A manchete da primeira edição do Página 20, há oito anos, tratava de uma reportagem do jornalista Altino Machado sobre o escândalo no qual o desembargador Jersey Pacheco se envolvera ao passar de devedor a credor em processo judicial.
Na edição de hoje, o jornalista Leonildo Rosas revela a etapa mais recente desse caso vergonhoso que maculou a reputação do Judiciário do Acre e que atormentará o recém-aposentado desembargador para o resto da vida.
É uma história suja essa na qual se envolveu o magistrado, forçando o Ministério Público Estadual a mover contra ele uma ação civil pública por danos ao patrimônio público. O caso, que tramita no Superior Tribunal de Justiça, mereceu parecer favorável da Procuradoria da República.
Uma seqüência de ilicitudes transmutadas de atos lícitos permitiu que a jurisdição fosse exercida equivocadamente, trazendo prejuízos ao patrimônio do Estado do Acre.

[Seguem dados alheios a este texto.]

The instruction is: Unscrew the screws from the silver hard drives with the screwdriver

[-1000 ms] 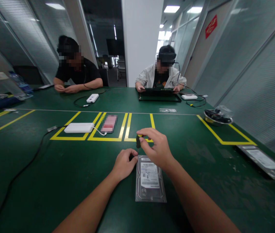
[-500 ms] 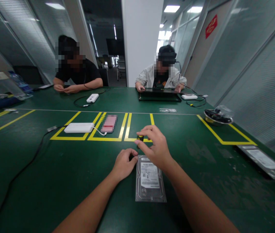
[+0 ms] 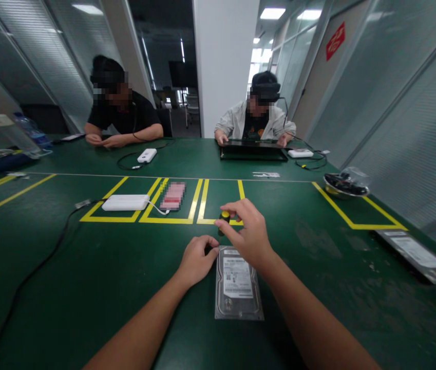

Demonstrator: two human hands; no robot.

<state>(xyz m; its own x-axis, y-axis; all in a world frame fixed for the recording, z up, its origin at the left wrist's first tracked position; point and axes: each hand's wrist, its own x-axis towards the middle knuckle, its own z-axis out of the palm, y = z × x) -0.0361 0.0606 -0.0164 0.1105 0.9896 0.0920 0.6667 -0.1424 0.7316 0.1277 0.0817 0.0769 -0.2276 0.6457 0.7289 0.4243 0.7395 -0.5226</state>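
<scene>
A screwdriver [image 3: 224, 216] with a short black handle and yellow top stands upright over the far left corner of a hard drive [image 3: 237, 280]. The thumb and fingers of my right hand [image 3: 249, 228] are closed round its handle. The drive lies flat on the green table, label side up, its far right part covered by my right hand. My left hand [image 3: 198, 261] rests on the table at that far left corner, thumb and forefinger curled together by the screwdriver's thin shaft. What they pinch, if anything, is too small to tell.
A second hard drive [image 3: 418, 256] lies at the right, near a metal bowl [image 3: 346, 187] of dark parts. Beyond my hands are a white power bank [image 3: 125, 202] and a cabled phone [image 3: 173, 196]. Two people sit across; one holds a dark flat panel [image 3: 254, 149].
My right forefinger has shifted back round the screwdriver handle, showing more of its yellow top. My left hand and the hard drive stay put.
</scene>
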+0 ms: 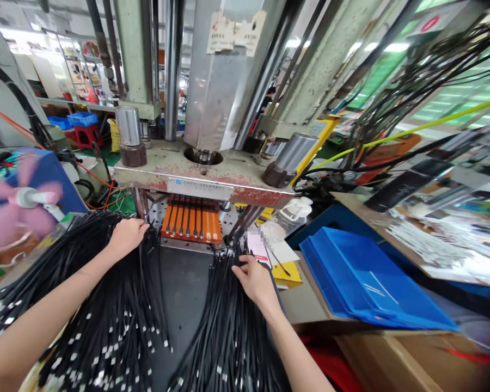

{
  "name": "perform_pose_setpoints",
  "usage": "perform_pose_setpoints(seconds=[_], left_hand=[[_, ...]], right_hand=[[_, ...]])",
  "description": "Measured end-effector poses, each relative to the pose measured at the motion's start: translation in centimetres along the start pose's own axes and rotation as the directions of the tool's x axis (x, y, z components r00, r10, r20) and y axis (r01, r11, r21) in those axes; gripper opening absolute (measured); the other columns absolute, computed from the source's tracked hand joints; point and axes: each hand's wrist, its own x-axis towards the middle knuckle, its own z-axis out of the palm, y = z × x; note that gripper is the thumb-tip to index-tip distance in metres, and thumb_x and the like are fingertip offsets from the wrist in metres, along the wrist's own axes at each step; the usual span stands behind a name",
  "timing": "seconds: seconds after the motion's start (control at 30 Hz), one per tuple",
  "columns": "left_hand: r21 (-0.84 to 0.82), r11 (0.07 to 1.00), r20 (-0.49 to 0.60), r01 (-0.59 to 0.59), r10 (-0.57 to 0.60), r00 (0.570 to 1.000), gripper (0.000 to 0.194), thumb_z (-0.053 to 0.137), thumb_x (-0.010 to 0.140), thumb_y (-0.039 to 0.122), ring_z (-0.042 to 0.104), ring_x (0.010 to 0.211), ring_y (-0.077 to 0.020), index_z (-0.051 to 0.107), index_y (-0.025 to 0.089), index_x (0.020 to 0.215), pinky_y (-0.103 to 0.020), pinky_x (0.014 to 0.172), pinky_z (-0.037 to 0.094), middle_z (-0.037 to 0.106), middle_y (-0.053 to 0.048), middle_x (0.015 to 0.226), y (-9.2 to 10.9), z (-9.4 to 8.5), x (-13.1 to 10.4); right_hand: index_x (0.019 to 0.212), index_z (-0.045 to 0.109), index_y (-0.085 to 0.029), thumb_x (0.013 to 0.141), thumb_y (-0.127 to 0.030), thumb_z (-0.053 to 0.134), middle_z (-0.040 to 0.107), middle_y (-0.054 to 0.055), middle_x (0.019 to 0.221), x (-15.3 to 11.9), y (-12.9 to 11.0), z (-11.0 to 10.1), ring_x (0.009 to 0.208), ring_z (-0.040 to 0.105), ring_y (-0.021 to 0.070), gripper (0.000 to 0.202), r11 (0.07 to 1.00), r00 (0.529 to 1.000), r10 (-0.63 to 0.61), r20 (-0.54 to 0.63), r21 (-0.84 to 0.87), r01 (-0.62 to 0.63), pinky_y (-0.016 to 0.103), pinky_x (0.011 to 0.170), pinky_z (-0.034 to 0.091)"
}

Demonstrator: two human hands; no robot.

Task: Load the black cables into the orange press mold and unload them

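Observation:
My left hand (126,238) is closed in a pinch at the upper ends of the left heap of black cables (126,305), with a cable end at its fingertips. My right hand (255,277) touches the top of the right bundle of black cables (224,316), thumb and forefinger curled around a cable there; its exact grip is partly hidden. Between and beyond the hands sits an orange mould (191,223) in the press, several black cables lying side by side in its left slots. The slots at its right show pale metal. Many cables end in silvery connectors.
The press (204,174) with steel columns rises over the mould. A dark worktop (183,277) lies between the cable heaps. To the right are a blue tray (351,277), a clear plastic bottle (292,215) and a paper slip (257,245). A pink fan (24,196) stands left.

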Motion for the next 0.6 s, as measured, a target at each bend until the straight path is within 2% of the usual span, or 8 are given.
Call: perform_pose_setpoints(seconds=[0.07, 0.13, 0.17, 0.23, 0.33, 0.43, 0.53, 0.6], left_hand=[[-0.019, 0.999, -0.098, -0.031, 0.029, 0.995, 0.036, 0.036, 0.093, 0.032, 0.066, 0.088, -0.0263, 0.068, 0.017, 0.089, -0.033, 0.076, 0.049, 0.069, -0.012, 0.091, 0.0, -0.5, -0.5], [-0.127, 0.985, -0.196, -0.115, 0.089, 0.977, 0.031, 0.039, 0.091, 0.027, 0.065, 0.083, -0.0226, 0.067, 0.015, 0.096, -0.030, 0.072, 0.049, 0.066, -0.011, 0.091, 0.8, -0.9, -0.9], [-0.242, 0.954, -0.215, -0.177, 0.126, 0.968, 0.029, 0.041, 0.089, 0.026, 0.064, 0.076, -0.0194, 0.065, 0.015, 0.101, -0.028, 0.067, 0.049, 0.065, -0.009, 0.088, 1.4, -1.2, -1.2], [-0.543, 0.791, -0.167, -0.282, 0.227, 0.959, 0.028, 0.047, 0.087, 0.027, 0.057, 0.059, -0.0123, 0.062, 0.016, 0.108, -0.022, 0.055, 0.045, 0.061, -0.003, 0.079, 3.2, -2.1, -1.9], [-0.836, 0.487, -0.050, -0.253, 0.391, 0.919, 0.022, 0.051, 0.088, 0.033, 0.048, 0.045, -0.0062, 0.063, 0.015, 0.091, -0.017, 0.043, 0.037, 0.055, 0.003, 0.064, 6.6, -3.9, -3.3], [-0.909, 0.349, -0.051, -0.228, 0.451, 0.891, 0.031, 0.052, 0.089, 0.036, 0.048, 0.042, -0.0049, 0.059, 0.013, 0.068, -0.015, 0.040, 0.036, 0.055, 0.002, 0.060, 9.7, -5.7, -4.3], [-0.945, 0.216, -0.098, -0.244, 0.525, 0.845, 0.029, 0.055, 0.088, 0.035, 0.053, 0.045, -0.0047, 0.063, 0.013, 0.070, -0.015, 0.041, 0.040, 0.057, 0.000, 0.069, 11.5, -6.6, -4.1], [-0.954, 0.165, -0.116, -0.252, 0.572, 0.812, 0.028, 0.057, 0.088, 0.034, 0.055, 0.046, -0.0041, 0.065, 0.012, 0.072, -0.015, 0.041, 0.042, 0.054, 0.000, 0.073, 12.2, -6.7, -3.4]], right_hand=[[0.118, 0.056, -0.013, 0.083, -0.025, 0.057, 0.072, 0.007, 0.079, 0.0, -0.6, -0.1, 0.083, 0.068, 0.0272, 0.037, 0.996, 0.994, -0.018, -0.107, -0.089, 0.008, 0.032, 0.069, 0.044], [0.115, 0.059, -0.014, 0.084, -0.026, 0.054, 0.071, 0.009, 0.084, -0.3, -1.9, -0.4, 0.084, 0.067, 0.0281, 0.033, 0.993, 0.980, -0.084, -0.181, -0.092, 0.068, 0.033, 0.069, 0.044], [0.108, 0.061, -0.017, 0.085, -0.027, 0.051, 0.071, 0.009, 0.085, -0.6, -2.6, -0.6, 0.081, 0.067, 0.0271, 0.027, 0.990, 0.971, -0.141, -0.193, -0.041, 0.136, 0.033, 0.068, 0.045], [0.093, 0.064, -0.021, 0.088, -0.032, 0.049, 0.070, 0.007, 0.082, -1.4, -4.4, -1.1, 0.075, 0.066, 0.0239, 0.020, 0.945, 0.944, -0.276, -0.181, 0.128, 0.300, 0.031, 0.066, 0.046], [0.086, 0.064, -0.023, 0.091, -0.038, 0.048, 0.068, 0.003, 0.072, -3.0, -7.2, -1.8, 0.064, 0.064, 0.0193, 0.023, 0.817, 0.899, -0.409, -0.156, 0.375, 0.437, 0.028, 0.060, 0.046], [0.092, 0.064, -0.024, 0.093, -0.039, 0.048, 0.065, 0.000, 0.066, -4.2, -9.3, -2.3, 0.055, 0.061, 0.0159, 0.023, 0.717, 0.885, -0.440, -0.154, 0.533, 0.449, 0.025, 0.055, 0.046], [0.087, 0.064, -0.023, 0.093, -0.040, 0.048, 0.064, -0.001, 0.064, -4.3, -10.3, -2.7, 0.051, 0.057, 0.0141, 0.024, 0.666, 0.896, -0.406, -0.179, 0.614, 0.424, 0.024, 0.051, 0.044], [0.078, 0.062, -0.022, 0.091, -0.039, 0.050, 0.063, -0.001, 0.062, -3.9, -10.5, -2.9, 0.048, 0.054, 0.0129, 0.025, 0.651, 0.907, -0.369, -0.201, 0.641, 0.407, 0.023, 0.049, 0.042]])
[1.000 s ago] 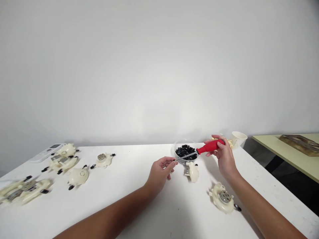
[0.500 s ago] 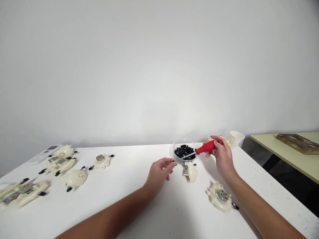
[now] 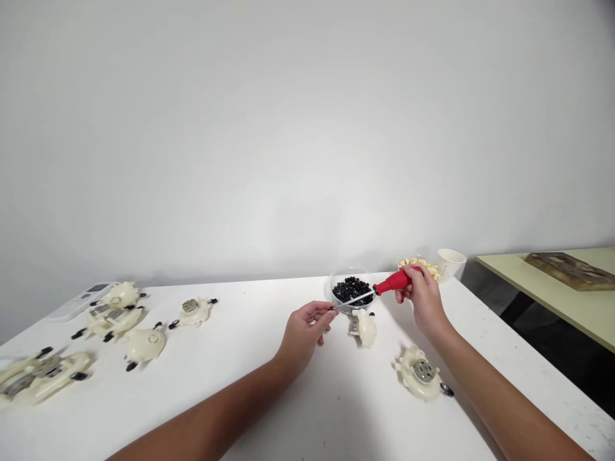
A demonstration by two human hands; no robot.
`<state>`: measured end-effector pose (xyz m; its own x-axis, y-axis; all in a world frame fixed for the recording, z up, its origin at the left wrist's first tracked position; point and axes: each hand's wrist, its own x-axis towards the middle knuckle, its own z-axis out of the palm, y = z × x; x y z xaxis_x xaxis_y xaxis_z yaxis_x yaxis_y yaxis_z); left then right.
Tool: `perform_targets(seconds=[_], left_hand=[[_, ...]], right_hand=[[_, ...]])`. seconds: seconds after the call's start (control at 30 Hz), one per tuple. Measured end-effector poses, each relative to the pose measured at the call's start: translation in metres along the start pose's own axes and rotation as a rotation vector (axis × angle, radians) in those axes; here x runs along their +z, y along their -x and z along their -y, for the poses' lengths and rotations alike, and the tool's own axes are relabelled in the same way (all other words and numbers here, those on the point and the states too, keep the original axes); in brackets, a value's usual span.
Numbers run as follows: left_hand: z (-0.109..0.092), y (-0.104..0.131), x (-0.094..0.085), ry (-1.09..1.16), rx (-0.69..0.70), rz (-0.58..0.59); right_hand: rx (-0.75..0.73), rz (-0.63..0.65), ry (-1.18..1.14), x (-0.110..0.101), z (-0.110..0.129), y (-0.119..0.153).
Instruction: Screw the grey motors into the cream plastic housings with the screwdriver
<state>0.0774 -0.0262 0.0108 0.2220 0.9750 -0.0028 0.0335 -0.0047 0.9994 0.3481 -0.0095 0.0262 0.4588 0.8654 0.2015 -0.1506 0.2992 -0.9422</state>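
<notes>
My right hand (image 3: pixel 421 296) is closed round the red handle of a screwdriver (image 3: pixel 394 282), whose metal shaft slants down to the left. At its tip, my left hand (image 3: pixel 310 326) pinches a tiny dark piece, too small to make out. Behind the shaft stands a clear round dish (image 3: pixel 331 288) of small black parts (image 3: pixel 352 290). Just below the dish lies a cream plastic part (image 3: pixel 366 329). Nearer to me, beside my right forearm, lies another cream part with a round metal disc (image 3: pixel 419 374).
Several cream assemblies with black tips (image 3: pixel 145 346) lie on the left of the white table (image 3: pixel 202 384), near a white remote (image 3: pixel 79 303). Cream pieces (image 3: pixel 432 270) and a paper cup (image 3: pixel 450 262) stand back right. A greenish table (image 3: pixel 504 272) holds a brown board (image 3: pixel 571 271).
The view has shifted slightly. My right hand's fingers have changed position around the screwdriver handle, uncovering more of the cream pieces behind. My left hand keeps its pinch at the tip.
</notes>
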Motion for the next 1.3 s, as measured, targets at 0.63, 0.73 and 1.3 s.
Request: perform_targets(seconds=[0.63, 0.73, 1.3], left_hand=[[0.010, -0.004, -0.003, 0.066, -0.014, 0.016], [0.010, -0.003, -0.003, 0.055, -0.012, 0.022], [0.005, 0.002, -0.001, -0.021, -0.003, 0.015]], right_hand=[[-0.053, 0.122, 0.024, -0.007, 0.001, -0.001], [-0.101, 0.052, 0.148, -0.010, -0.002, -0.001], [-0.089, -0.005, 0.103, -0.008, -0.004, 0.000]])
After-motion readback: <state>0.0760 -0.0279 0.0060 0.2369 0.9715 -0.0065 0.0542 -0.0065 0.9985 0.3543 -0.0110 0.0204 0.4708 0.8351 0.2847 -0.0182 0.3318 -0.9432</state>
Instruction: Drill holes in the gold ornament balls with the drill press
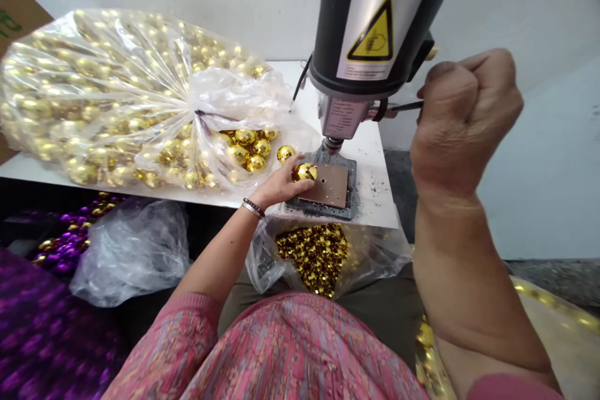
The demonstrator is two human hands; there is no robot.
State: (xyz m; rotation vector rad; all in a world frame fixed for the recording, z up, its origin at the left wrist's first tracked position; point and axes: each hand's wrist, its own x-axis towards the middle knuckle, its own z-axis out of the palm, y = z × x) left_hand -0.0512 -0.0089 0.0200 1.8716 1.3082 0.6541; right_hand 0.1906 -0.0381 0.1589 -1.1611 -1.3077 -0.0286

A irresponsabilidade compromete gravemente a imagem da magistratura do Acre, pois, conforme a subprocuradora da República Gilda Pereira de Carvalho, “verifica-se que o Poder Judiciário foi usado para legalizar negócios escusos”.
O Ministério Público Estadual precisa persistir para que prevaleça a justiça contra os protagonistas desse escândalo, engendrado quando o crime organizado tinha enclaves em nossas instituições públicas. É preciso que todos os implicados nessas maracutaias sejam punidos exemplarmente.